» **TASK GOAL**
Below are some records. Pull every line that contains the word "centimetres".

----------------------------------------

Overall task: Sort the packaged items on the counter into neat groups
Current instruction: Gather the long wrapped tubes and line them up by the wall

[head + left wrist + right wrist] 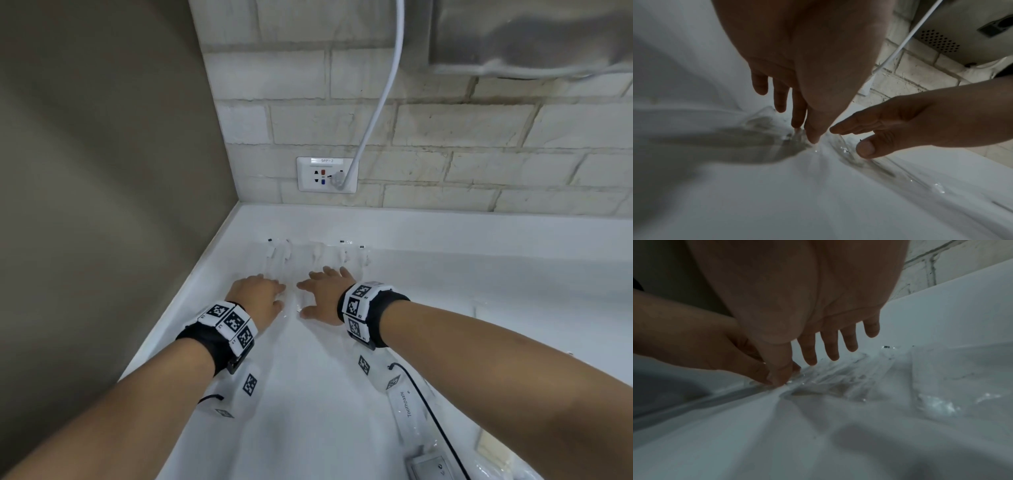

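Head view, packets: clear-wrapped packets (315,260) lie in a loose row at the back of the white counter (479,274), just past your fingertips.
Left hand: your left hand (258,296) lies palm down, fingers straight and close together, tips pressing clear wrap.
Right hand: your right hand (323,294) is flat too, fingers spread, thumb touching the wrap between the hands.
Near items: a toothpaste packet (409,404) and other tagged packets (250,383) lie apart under your forearms; a grey box (428,466) sits at the bottom edge.
Progress: back row looks roughly gathered; near items not yet grouped. You appear about midway.
Surroundings: wall socket (327,174) with white cable (380,99) above.
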Demonstrator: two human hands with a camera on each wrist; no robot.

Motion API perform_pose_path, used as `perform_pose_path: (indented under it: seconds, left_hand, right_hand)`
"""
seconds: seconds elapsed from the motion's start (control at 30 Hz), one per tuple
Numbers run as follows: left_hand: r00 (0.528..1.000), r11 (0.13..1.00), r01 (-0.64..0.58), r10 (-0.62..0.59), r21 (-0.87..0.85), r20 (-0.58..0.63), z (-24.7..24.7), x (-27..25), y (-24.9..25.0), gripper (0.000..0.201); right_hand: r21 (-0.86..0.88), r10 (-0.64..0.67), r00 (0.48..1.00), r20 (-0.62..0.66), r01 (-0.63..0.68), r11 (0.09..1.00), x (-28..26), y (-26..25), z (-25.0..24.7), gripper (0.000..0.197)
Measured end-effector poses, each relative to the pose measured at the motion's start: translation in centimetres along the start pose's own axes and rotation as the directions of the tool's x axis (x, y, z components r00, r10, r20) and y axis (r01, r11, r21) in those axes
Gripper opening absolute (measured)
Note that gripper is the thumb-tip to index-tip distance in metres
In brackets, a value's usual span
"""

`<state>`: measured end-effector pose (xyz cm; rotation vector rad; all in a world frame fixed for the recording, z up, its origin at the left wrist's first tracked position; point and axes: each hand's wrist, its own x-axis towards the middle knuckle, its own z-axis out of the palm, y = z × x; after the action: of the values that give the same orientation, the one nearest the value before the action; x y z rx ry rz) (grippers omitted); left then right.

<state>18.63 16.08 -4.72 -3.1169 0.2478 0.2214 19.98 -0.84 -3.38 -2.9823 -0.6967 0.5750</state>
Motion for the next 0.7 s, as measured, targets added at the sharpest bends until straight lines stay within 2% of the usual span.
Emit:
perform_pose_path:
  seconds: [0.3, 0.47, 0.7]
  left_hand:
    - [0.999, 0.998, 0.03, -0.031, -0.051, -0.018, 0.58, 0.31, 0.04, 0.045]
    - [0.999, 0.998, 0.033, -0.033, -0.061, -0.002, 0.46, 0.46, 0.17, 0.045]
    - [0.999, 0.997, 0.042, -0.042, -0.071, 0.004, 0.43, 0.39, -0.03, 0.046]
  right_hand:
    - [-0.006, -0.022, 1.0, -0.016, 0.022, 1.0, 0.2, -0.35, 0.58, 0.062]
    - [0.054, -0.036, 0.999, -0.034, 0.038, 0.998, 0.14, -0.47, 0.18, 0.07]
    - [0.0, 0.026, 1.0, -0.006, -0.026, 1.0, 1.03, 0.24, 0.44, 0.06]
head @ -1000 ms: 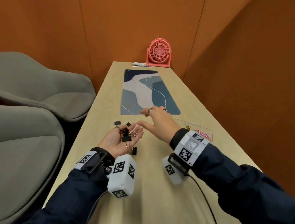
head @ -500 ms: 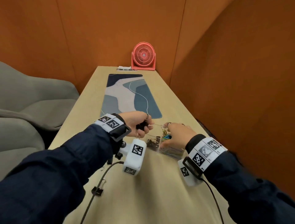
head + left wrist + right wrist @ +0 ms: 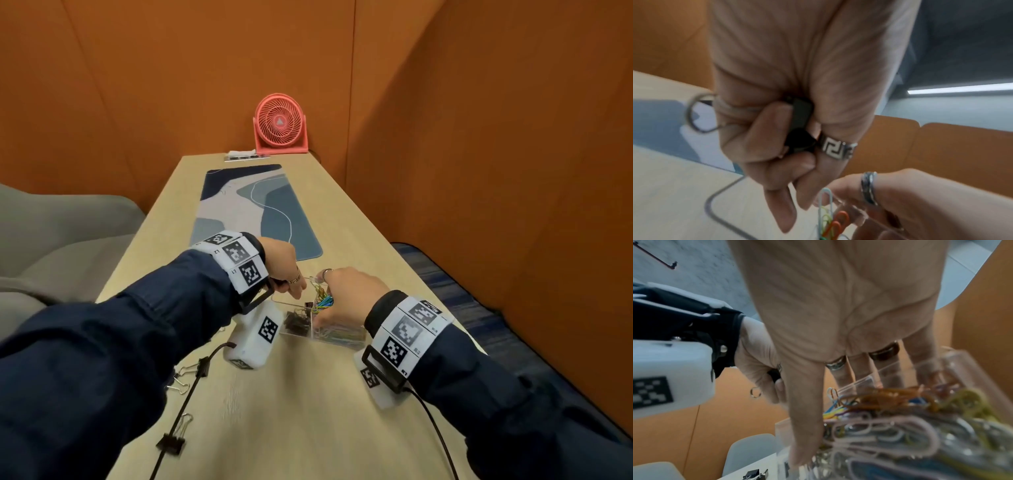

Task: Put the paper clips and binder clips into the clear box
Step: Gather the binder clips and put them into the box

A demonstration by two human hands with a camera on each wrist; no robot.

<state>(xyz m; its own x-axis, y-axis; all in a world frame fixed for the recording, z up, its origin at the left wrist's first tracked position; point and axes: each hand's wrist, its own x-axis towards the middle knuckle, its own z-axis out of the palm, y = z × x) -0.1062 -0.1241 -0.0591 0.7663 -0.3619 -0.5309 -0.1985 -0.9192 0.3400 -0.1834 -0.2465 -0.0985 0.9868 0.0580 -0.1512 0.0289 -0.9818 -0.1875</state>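
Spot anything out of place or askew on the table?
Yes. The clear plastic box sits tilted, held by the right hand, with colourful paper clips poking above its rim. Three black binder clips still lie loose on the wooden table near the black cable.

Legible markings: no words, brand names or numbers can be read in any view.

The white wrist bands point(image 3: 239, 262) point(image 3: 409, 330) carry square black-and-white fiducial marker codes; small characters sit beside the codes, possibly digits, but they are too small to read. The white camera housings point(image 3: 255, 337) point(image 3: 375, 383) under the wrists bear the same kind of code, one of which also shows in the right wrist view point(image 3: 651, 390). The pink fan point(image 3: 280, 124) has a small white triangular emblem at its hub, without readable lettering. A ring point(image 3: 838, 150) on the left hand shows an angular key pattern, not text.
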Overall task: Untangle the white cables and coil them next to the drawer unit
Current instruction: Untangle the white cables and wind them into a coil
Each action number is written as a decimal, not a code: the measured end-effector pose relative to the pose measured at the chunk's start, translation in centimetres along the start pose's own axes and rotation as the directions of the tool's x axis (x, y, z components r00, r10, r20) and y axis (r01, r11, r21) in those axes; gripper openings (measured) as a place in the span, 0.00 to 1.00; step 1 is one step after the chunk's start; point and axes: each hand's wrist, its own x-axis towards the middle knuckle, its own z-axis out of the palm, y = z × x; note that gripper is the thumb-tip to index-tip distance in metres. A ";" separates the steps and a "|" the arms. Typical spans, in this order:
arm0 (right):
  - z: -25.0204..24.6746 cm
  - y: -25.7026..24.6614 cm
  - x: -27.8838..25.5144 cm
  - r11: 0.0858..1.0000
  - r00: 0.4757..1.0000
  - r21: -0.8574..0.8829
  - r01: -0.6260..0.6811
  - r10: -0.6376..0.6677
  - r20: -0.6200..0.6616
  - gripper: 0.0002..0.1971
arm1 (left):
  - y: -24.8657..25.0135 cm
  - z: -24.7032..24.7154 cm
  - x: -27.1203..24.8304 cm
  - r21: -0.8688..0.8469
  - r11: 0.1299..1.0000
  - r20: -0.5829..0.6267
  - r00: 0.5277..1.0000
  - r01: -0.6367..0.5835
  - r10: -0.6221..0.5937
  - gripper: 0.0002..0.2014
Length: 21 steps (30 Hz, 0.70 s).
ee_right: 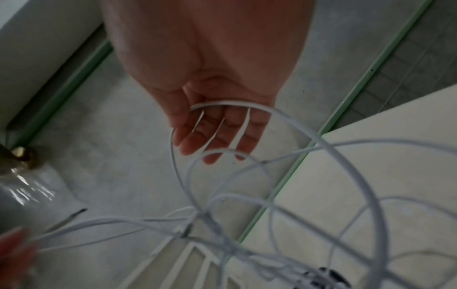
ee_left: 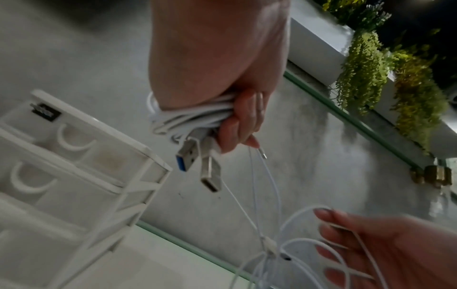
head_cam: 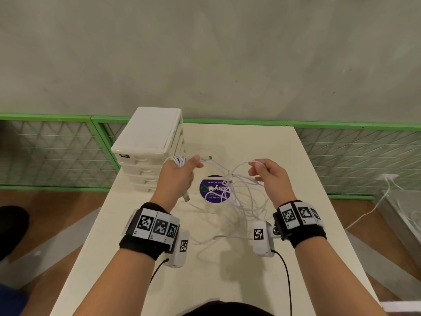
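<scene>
Head view, near to far: loose white cables [head_cam: 230,215] sprawl knotted on the bench [head_cam: 296,258] between the wrists, so untangling looks roughly half done at best. Left hand [head_cam: 176,176] has fingers [ee_left: 243,121] curled tight round a finished coil [ee_left: 188,119], two USB plugs hanging below it; right hand [head_cam: 270,176] is nearly flat, fingers [ee_right: 217,135] relaxed with one loop draped over them, not gripped. Drawer unit [head_cam: 148,142] stands at the far left with nothing laid beside it yet.
</scene>
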 end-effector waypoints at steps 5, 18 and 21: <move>1.3 -2.6 -0.9 0.991 0.984 0.133 0.014 -0.037 0.172 0.10 | -0.3 1.6 -0.5 0.074 0.997 0.010 1.000 -0.021 0.020 0.22; 1.4 -5.4 -0.9 0.895 0.992 0.444 0.034 -0.086 0.098 0.10 | -3.2 2.6 -2.4 0.426 0.905 0.270 0.954 0.003 -0.130 0.15; 0.6 -5.0 -0.6 0.911 0.996 0.410 0.043 -0.070 0.049 0.11 | -3.8 2.2 -1.9 0.397 0.917 0.209 0.968 0.045 -0.138 0.24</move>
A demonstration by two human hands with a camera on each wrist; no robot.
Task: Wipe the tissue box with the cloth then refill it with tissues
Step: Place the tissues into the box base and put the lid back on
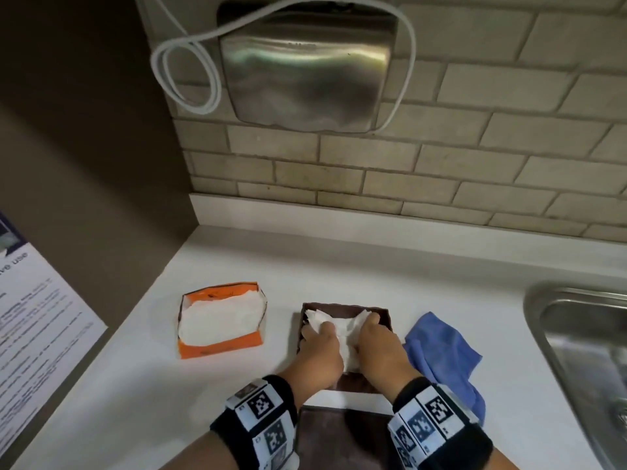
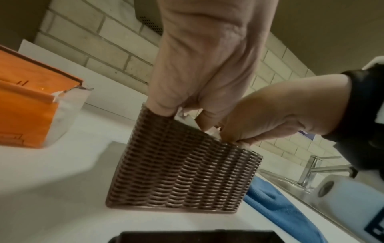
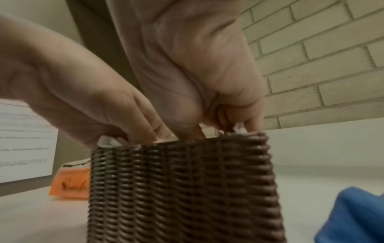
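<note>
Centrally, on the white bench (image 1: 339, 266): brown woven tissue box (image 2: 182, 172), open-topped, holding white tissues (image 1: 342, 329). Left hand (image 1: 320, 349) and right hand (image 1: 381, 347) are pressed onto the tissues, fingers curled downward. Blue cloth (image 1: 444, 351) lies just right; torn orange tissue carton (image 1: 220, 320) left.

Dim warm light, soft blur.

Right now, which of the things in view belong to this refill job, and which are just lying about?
In the job:
woven tissue box
tissues, pushed in by left hand and right hand
orange tissue pack
blue cloth
box lid

Lying about:
sink
hand dryer
white cable
printed notice
</note>
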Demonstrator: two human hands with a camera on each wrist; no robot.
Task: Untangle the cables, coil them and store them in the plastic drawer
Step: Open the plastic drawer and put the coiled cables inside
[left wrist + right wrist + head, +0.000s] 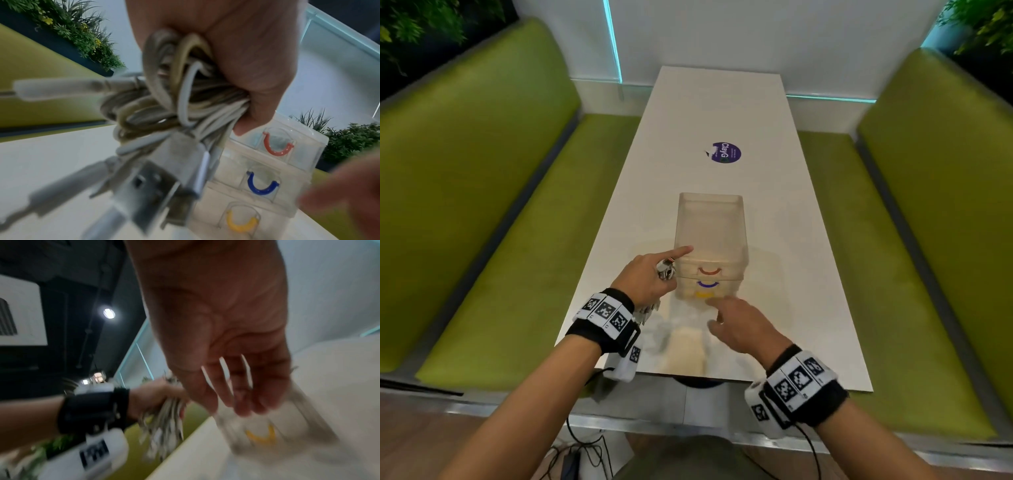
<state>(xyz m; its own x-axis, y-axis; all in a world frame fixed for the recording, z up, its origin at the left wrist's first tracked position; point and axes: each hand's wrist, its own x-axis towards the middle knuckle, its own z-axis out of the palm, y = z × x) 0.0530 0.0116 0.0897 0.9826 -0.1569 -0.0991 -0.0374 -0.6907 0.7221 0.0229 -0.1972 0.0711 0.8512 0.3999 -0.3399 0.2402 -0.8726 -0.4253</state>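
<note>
A clear plastic drawer unit (710, 226) stands on the white table (801, 274), with red (710, 272), blue (707, 284) and yellow (703, 294) handles facing me. My left hand (650, 277) grips a bundle of white and grey cables (164, 113), their USB plugs (148, 186) dangling, and its index finger points at the unit's left top corner. My right hand (736, 323) hovers with straight fingers just in front of the yellow handle (261, 434), holding nothing. All three drawers look closed.
A round purple sticker (726, 152) lies on the table beyond the drawer unit. Green benches (493, 212) flank the table on both sides (914, 240). A white wall stands at the far end. Black wires (582, 452) lie on the floor near my legs.
</note>
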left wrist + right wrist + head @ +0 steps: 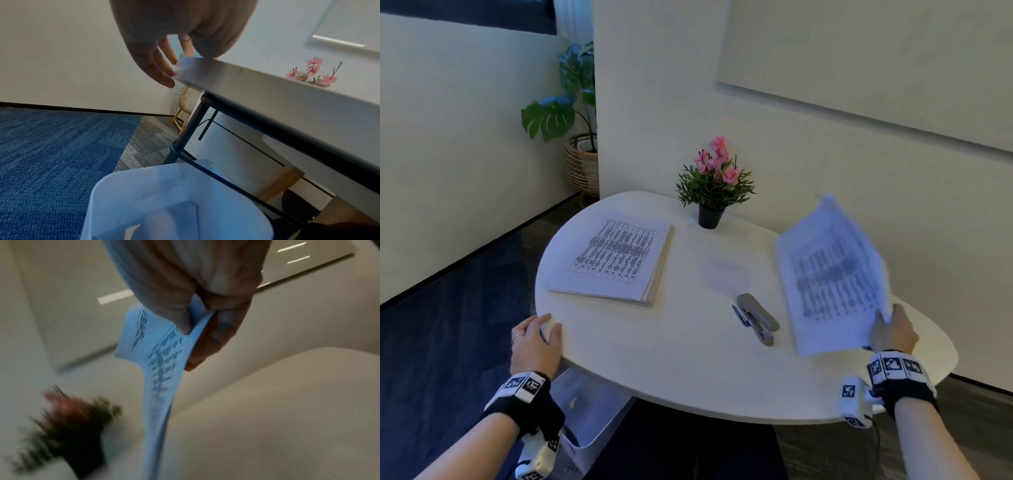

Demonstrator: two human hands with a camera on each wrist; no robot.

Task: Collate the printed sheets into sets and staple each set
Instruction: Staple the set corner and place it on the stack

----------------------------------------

» **EXPECTED ANSWER**
Measured end-effector poses, each relative to the pose measured at the motion's start: translation in centimetres along the start pose's own axes and rotation as the directions of the tool's x axis (x, y, z components r00, r10, r20) and y axis (r01, r11, r21) in those axes
Each action number is written as a decimal, not a code: the measured end-effector pose relative to the pose measured at the chunk's start, translation in centimetres along the start pose's own axes and rotation as the directions of the tool's x axis (x, y, z components r00, r10, r20) and y axis (r01, r11, r21) in those axes; gripper openings (measured) as a place in the span, 0.00 to 1.00; step 1 is one step after the chunk's start; point and axes: each hand's wrist, its own x-axis towards the middle knuckle, its own z-axis out of the palm, y = z × x; note that gripper is the thumb-tip to index-tip distance in metres. A ";" separates the steps and a "|" the arms. Typical spans, in this order:

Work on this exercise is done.